Copy the listing that follows exactly. Its pictures do not belong in the copy.
☆ ☆ ☆ ☆ ☆
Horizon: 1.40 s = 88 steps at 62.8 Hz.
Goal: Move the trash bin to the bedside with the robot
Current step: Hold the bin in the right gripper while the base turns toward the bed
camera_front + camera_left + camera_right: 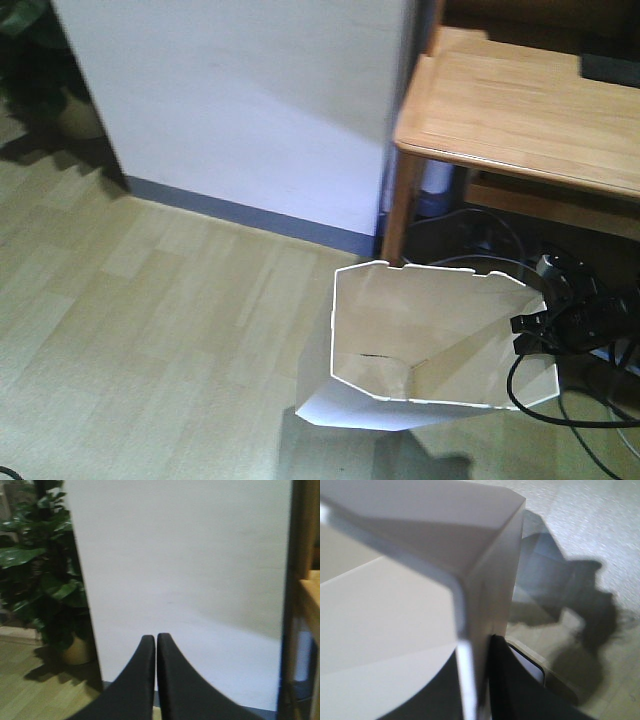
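Observation:
The white trash bin (400,330) with its notched octagonal rim stands tilted on the wood floor, just in front of a wooden desk leg. My right gripper (530,325) is shut on the bin's right rim, a black cable trailing behind it. In the right wrist view the bin wall (395,605) fills the left side and its rim runs between the two black fingers (507,685) of the right gripper (476,652). My left gripper (156,639) is shut on nothing and faces a white wall. The bedside is out of view.
A light wooden desk (520,110) stands at the upper right, with cables and dark gear (590,300) under it. A white wall panel (250,100) with a grey skirting fills the back. A potted plant (45,575) stands left of the panel. Pale wood floor (150,330) spreads to the left.

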Available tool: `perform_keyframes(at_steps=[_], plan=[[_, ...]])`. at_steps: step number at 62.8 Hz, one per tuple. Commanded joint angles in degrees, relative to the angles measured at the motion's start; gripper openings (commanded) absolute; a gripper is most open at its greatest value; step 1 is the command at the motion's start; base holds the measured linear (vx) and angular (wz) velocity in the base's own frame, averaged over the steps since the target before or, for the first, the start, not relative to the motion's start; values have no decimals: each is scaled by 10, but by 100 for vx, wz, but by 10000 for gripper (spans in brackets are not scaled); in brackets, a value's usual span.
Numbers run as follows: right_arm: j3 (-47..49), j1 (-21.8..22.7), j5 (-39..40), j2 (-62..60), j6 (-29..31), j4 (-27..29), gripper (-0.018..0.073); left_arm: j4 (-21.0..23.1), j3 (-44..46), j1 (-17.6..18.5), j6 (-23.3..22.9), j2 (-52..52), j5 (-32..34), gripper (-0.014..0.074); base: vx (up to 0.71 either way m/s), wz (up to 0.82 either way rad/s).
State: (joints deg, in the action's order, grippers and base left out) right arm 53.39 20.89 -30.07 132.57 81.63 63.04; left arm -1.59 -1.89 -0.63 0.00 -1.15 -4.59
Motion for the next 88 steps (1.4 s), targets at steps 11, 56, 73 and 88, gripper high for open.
perform_keyframes(at_steps=[11, 56, 73, 88], plan=[[7, 0, -120, -42, 0, 35, -4, 5, -7, 4, -8, -4, 43, -6, 5, 53], [7, 0, -120, -42, 0, 35, -4, 5, -7, 4, -8, -4, 43, -6, 8, 40], [7, 0, -120, -42, 0, 35, -4, 5, -7, 4, -8, -4, 43, -6, 8, 51], [7, 0, -120, -42, 0, 35, -4, 5, -7, 4, -8, -4, 43, -6, 8, 55]])
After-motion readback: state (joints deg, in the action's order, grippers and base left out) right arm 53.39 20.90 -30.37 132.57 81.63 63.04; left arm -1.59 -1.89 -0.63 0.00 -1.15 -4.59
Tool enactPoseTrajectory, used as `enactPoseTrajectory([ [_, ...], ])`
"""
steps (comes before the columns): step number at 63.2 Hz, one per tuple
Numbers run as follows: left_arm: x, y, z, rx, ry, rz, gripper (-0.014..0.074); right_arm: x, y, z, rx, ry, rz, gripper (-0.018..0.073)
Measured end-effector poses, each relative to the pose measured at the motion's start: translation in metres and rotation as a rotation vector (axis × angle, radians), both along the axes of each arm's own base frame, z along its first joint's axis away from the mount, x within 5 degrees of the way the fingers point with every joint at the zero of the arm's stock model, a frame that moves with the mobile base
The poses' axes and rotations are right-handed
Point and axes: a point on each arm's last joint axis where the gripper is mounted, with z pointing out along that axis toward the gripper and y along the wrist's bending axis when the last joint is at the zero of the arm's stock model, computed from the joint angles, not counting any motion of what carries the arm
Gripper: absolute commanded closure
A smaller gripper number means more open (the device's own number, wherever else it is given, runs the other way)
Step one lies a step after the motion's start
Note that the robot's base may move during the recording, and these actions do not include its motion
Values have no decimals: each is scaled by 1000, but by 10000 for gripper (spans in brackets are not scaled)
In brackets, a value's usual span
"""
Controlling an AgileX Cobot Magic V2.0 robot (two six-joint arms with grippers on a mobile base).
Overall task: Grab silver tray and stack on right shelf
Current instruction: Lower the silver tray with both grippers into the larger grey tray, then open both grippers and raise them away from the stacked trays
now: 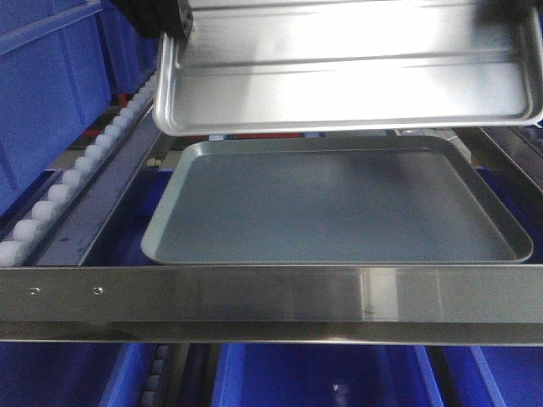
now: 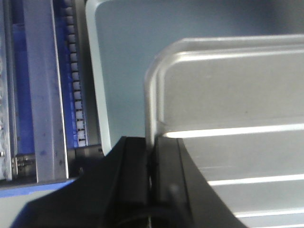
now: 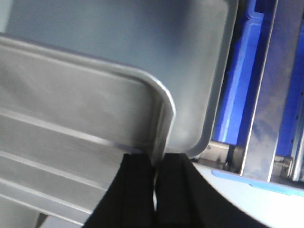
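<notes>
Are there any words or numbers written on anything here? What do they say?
None: no words, numbers, labels or signs show in any of the three views.
The silver tray, the grey tray below it, the right shelf's front bar and the blue bins all look plain, with no writing on them.

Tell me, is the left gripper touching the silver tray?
Touching. The left wrist view shows the left gripper clamped on the side rim of the silver tray, one jaw on each face, with no gap.
</notes>
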Motion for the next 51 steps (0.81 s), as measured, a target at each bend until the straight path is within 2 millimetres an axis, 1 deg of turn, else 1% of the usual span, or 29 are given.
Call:
enactPoseTrajectory([
  [3,12,-2,-10,7,8,14,689,14,5,-10,-31,29,-2,503],
  [9,28,-6,-29,20,32,31,689,36,11,-29,-87,69,-5,503],
  [13,39,-9,-42,32,45,37,689,51,14,-46,-114,102,-9,503],
  [18,51,-13,-60,42,63,41,689,65,16,-65,-126,135,-17,503],
  [21,57,-15,-70,50,73,42,689,72,15,-73,-129,144,-25,503],
  [27,67,-18,-85,51,85,44,689,84,12,-89,-123,171,-45,503],
  [36,79,-22,-97,60,87,33,687,96,7,-102,-97,180,-71,503],
  [48,87,-25,-99,63,76,16,686,98,6,-102,-89,161,-72,499],
  [51,88,-25,-99,62,76,16,686,99,6,-102,-89,161,-72,484],
])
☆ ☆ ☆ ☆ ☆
Reply =
Horizon: 1.40 s = 88 steps at 62.8 Hz.
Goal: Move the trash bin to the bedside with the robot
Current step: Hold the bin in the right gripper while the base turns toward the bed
camera_front + camera_left + camera_right: 
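Observation:
The white trash bin (400,330) with its notched octagonal rim stands tilted on the wood floor, just in front of a wooden desk leg. My right gripper (530,325) is shut on the bin's right rim, a black cable trailing behind it. In the right wrist view the bin wall (395,605) fills the left side and its rim runs between the two black fingers (507,685) of the right gripper (476,652). My left gripper (156,639) is shut on nothing and faces a white wall. The bedside is out of view.
A light wooden desk (520,110) stands at the upper right, with cables and dark gear (590,300) under it. A white wall panel (250,100) with a grey skirting fills the back. A potted plant (45,575) stands left of the panel. Pale wood floor (150,330) spreads to the left.
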
Available tool: `perform_keyframes(at_steps=[_], plan=[[_, ...]])`. at_steps: step number at 62.8 Hz, one per tuple. Commanded joint angles in degrees, relative to the angles measured at the motion's start; gripper openings (commanded) absolute; a gripper is most open at its greatest value; step 1 is the command at the motion's start; base holds the measured linear (vx) and angular (wz) velocity in the base's own frame, averaged over the steps since the target before or, for the first, the start, not relative to the motion's start; values have no decimals: each is scaled by 10, but by 100 for vx, wz, but by 10000 for gripper (spans in brackets are not scaled); in brackets, a value's usual span.
Numbers run as follows: right_arm: j3 (-47..49), j1 (-21.8..22.7), j5 (-39..40), j2 (-62..60), j6 (-29..31), j4 (-27..29), gripper (-0.018..0.073); left_arm: j4 (-21.0..23.1), j3 (-44..46), j1 (-17.6..18.5), j6 (-23.3..22.9), j2 (-52..52), j5 (-32..34), gripper (-0.014..0.074); base: vx (up to 0.71 either way m/s), wz (up to 0.82 either way rad/s).
State: (joints deg, in the action's order, grippers and base left out) right arm 53.39 20.89 -30.07 132.57 81.63 63.04; left arm -1.59 -1.89 -0.63 0.00 -1.15 -4.59
Motion for the next 88 steps (1.4 s), targets at steps 11, 56, 73 and 88, gripper high for open.
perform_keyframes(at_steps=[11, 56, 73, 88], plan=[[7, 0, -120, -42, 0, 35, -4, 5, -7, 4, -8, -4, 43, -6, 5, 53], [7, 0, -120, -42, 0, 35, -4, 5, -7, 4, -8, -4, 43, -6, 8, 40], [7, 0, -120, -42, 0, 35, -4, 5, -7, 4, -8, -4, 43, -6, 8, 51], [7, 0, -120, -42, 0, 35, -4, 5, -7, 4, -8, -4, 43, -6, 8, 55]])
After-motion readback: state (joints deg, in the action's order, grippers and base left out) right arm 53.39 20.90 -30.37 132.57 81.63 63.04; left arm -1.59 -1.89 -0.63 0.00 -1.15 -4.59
Tool enactPoseTrajectory, used as `enactPoseTrajectory([ [_, ...], ])`
"""
steps (comes before the columns): step number at 63.2 Hz, one per tuple
Numbers run as follows: left_arm: x, y, z, rx, ry, rz, gripper (-0.014..0.074); right_arm: x, y, z, rx, ry, rz, gripper (-0.018..0.073)
Measured end-effector poses, each relative to the pose measured at the motion's start: translation in metres and rotation as a rotation vector (axis × angle, radians), both along the axes of each arm's own base frame, z along its first joint's axis away from the mount, x within 5 degrees of the way the fingers point with every joint at the zero of the arm's stock model, a frame that moves with the mobile base
The poses' axes and rotations are right-handed
Point and axes: a point on each arm's last joint axis where the gripper is mounted, with z pointing out along that axis toward the gripper and y along the wrist's bending axis when the last joint is at the zero of the arm's stock model, computed from the joint angles, not counting any motion of what carries the arm
Gripper: absolute commanded closure
A smaller gripper number means more open (the device's own number, wherever else it is given, runs the other way)
Step one lies a step after the motion's start
Note that the robot's base may move during the recording, and these actions do not include its motion
Values have no decimals: each is scaled by 1000, but by 10000 for gripper (spans in brackets are not scaled)
In brackets, a value's usual span
"""
Controlling an AgileX Cobot Magic V2.0 robot (two six-joint arms with grippers on a mobile base).
Overall task: Grab silver tray and stack on right shelf
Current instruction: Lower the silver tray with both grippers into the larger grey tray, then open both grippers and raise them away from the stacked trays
now: 
now: 
now: 
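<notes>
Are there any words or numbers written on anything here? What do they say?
None: no words, numbers, labels or signs show in any of the three views.
The silver tray, the grey tray below it, the right shelf's front bar and the blue bins all look plain, with no writing on them.

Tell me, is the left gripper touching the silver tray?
Touching. The left wrist view shows the left gripper clamped on the side rim of the silver tray, one jaw on each face, with no gap.
</notes>
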Motion for the next 51 steps (0.81 s), as measured, a target at each bend until the straight path is within 2 millimetres an axis, 1 deg of turn, else 1% of the usual span, or 29 are given.
Call:
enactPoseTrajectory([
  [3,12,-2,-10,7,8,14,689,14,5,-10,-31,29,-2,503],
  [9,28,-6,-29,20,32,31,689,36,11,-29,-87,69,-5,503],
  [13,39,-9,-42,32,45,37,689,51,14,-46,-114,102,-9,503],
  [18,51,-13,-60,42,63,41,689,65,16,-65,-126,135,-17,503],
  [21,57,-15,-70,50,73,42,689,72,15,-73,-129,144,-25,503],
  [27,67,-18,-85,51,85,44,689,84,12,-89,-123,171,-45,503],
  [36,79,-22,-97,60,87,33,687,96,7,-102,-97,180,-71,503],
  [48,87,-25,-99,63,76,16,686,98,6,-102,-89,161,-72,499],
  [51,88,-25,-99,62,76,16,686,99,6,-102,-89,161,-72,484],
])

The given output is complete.